En principio, podemos decir leyendo a Ahmed, que es importante entender este carácter de “promesa eterna”: la felicidad siempre está en otro lado, siempre se nos aparece lejos. El psicoanálisis, un discurso que a los argentinos y argentinas nos es muy familiar, lo venía advirtiendo desde hace mucho: “La idea de felicidad es más bien un paraíso neurótico -dice Angeles Justo, docente de la UBA y psicóloga de planta en el Hospital Rivadavia-, y como tal siempre lo tiene otro o está en otro lugar.

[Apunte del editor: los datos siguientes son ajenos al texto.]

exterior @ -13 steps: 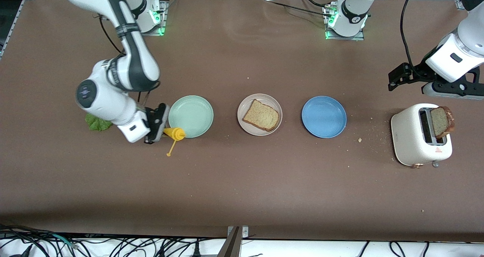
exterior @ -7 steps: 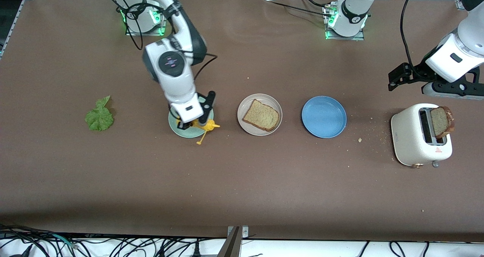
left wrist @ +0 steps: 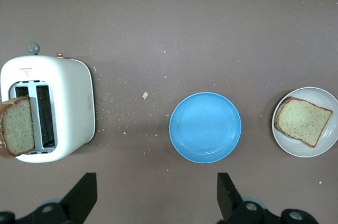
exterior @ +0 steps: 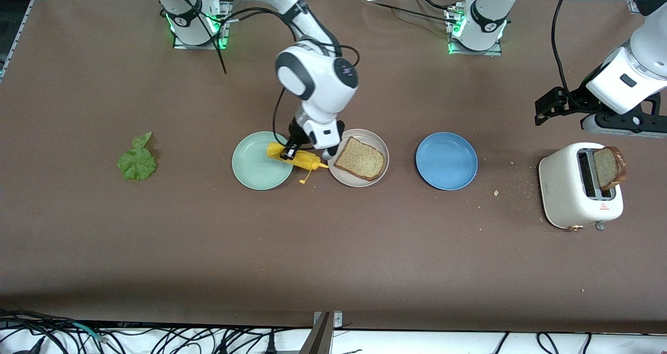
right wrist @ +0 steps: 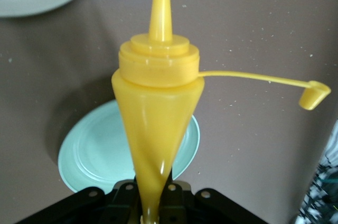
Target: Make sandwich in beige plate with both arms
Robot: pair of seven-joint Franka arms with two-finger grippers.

Esa frase de ‘nunca vamos a ser felices’ que usa la gente en redes sociales..., de un modo, es cierta”.
“Lacan en el seminario VII dice que los pacientes vienen a pedirle felicidad al analista, y obviamente los analistas sabemos que eso no existe y que tenemos que maniobrar con esa demanda de felicidad, y no responder a la demanda nunca”, agrega. La cura psicoanalítica, explica Justo, vendría de aprender a vivir con esa falta, con saber que esa felicidad nunca va a ser completa.